As well, there are immensely long lines for many of the medical imaging machines since there are not that many in the country. Moreover, these long lines are further impacted when there are frequent malfunctions of the CT Scan and MRI. Furthermore, when a problem occurs, it makes it increasingly difficult for the patients to obtain timely results and they are unable to receive the necessary health care they need. This backlog in the system ultimately makes it very difficult to diagnose the patients and properly medicate and treat them.
In addition, there are a variety of setbacks when it comes to the availability of medications. Considering only a limited number of pharmaceuticals are imported into the country, it becomes difficult to write a prescription for a medicine that is both necessary and readily available in the country. As well, the limited supply makes many of the products extremely expensive and many Ethiopian citizens are unable to afford the proper medication or treatment to help cure their illness. The lack of money and medical resources ultimately makes it very difficult for the system to work for the people who are in dire need of the medication the most.

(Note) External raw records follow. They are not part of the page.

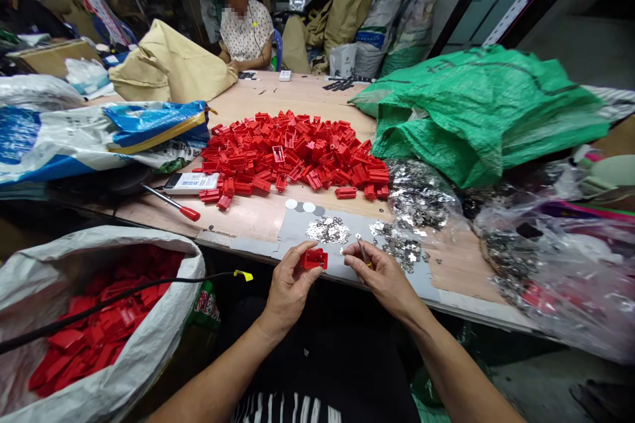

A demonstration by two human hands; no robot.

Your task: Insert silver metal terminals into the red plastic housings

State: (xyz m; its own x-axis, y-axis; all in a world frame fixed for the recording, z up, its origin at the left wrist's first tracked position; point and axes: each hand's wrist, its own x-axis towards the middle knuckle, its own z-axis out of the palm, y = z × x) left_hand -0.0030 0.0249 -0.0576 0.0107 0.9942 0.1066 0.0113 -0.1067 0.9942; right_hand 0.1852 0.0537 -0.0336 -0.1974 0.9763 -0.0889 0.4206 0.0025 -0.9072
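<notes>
My left hand grips a small red plastic case between thumb and fingers, its open hollow side facing up. In my right hand is a pair of tweezers, thin and metal with a bit of yellow near the grip. A small shiny metal piece shows at their tip. The two hands are a short way apart over the table's front edge. Behind them, a grey mat bears a pile of flat silvery metal pieces, and darker metal pieces lie further right.
A heap of red cases covers the table's middle. At left are a white sack of red parts and a red-tipped rod. A green woven sack and plastic bags of metal pieces lie right. Another person sits opposite.
</notes>
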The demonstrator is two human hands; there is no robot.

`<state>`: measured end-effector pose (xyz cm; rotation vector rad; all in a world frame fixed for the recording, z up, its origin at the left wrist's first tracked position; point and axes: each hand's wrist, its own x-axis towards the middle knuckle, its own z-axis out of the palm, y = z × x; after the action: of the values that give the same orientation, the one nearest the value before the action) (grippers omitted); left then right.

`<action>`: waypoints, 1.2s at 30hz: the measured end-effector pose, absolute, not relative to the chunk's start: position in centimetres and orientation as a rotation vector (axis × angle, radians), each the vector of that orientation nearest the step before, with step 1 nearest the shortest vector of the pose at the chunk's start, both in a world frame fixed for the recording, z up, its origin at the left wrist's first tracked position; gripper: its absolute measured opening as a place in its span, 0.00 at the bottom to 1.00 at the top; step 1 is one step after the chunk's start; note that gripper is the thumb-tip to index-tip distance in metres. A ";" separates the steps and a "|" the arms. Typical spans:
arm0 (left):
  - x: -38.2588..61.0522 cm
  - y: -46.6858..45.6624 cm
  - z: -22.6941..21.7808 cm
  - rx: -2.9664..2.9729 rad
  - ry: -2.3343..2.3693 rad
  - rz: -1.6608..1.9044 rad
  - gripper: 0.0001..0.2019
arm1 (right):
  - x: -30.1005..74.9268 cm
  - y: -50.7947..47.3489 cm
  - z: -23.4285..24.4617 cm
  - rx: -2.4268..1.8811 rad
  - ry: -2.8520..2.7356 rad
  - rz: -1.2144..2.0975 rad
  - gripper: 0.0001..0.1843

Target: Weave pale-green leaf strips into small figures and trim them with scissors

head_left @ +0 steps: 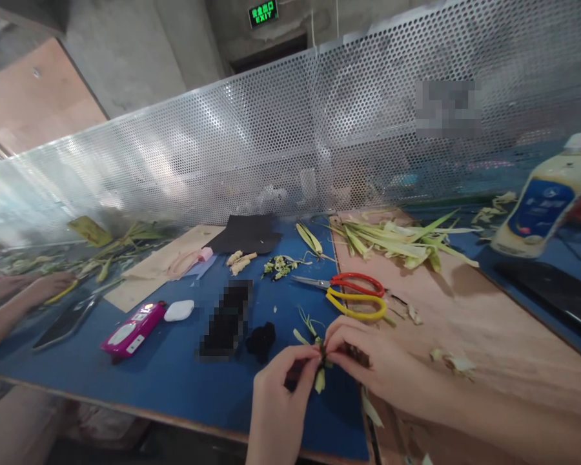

Nevertheless, the hospitals and the Ethiopian healthcare are still on the path of modernization. While there may still be many challenges and hardships, hopefully many of them will be solved through time and more resources being available to the physicians and medical staff to adequately diagnose and treat their patients.
This internship was not only a way to understand the day to day schedules of a hospital, it also allowed me to broaden my perspectives and understand the hardship that occurs when there is health inequality present in the medical system. Primarily, it impacts the patients since they are unable to receive the highest quality of care due to many basic necessities being unavailable, such as imaging and medication. Secondly, the physicians and nurses are also gravely affected since they are unable to fulfill their roles to the highest extent due to the limitations that are present. My time working in these hospitals and medical facilities was undoubtedly an eye-opening opportunity and it allowed me to have first-hand experience in the Ethiopian healthcare system.
This opportunity could not have been possible without all the help from my grandfather who helped me get in contact with many of the physicians. As well a great thanks for the guidance and support I received from all the doctors, students and nurses that taught me and directed me throughout my time in Ethiopia.
Ed.’s Note: Fasika Jembere is visiting from Toronto, Canada and is a student at the University of Toronto. The views expressed in this article do not necessarily reflect the views of The Reporter.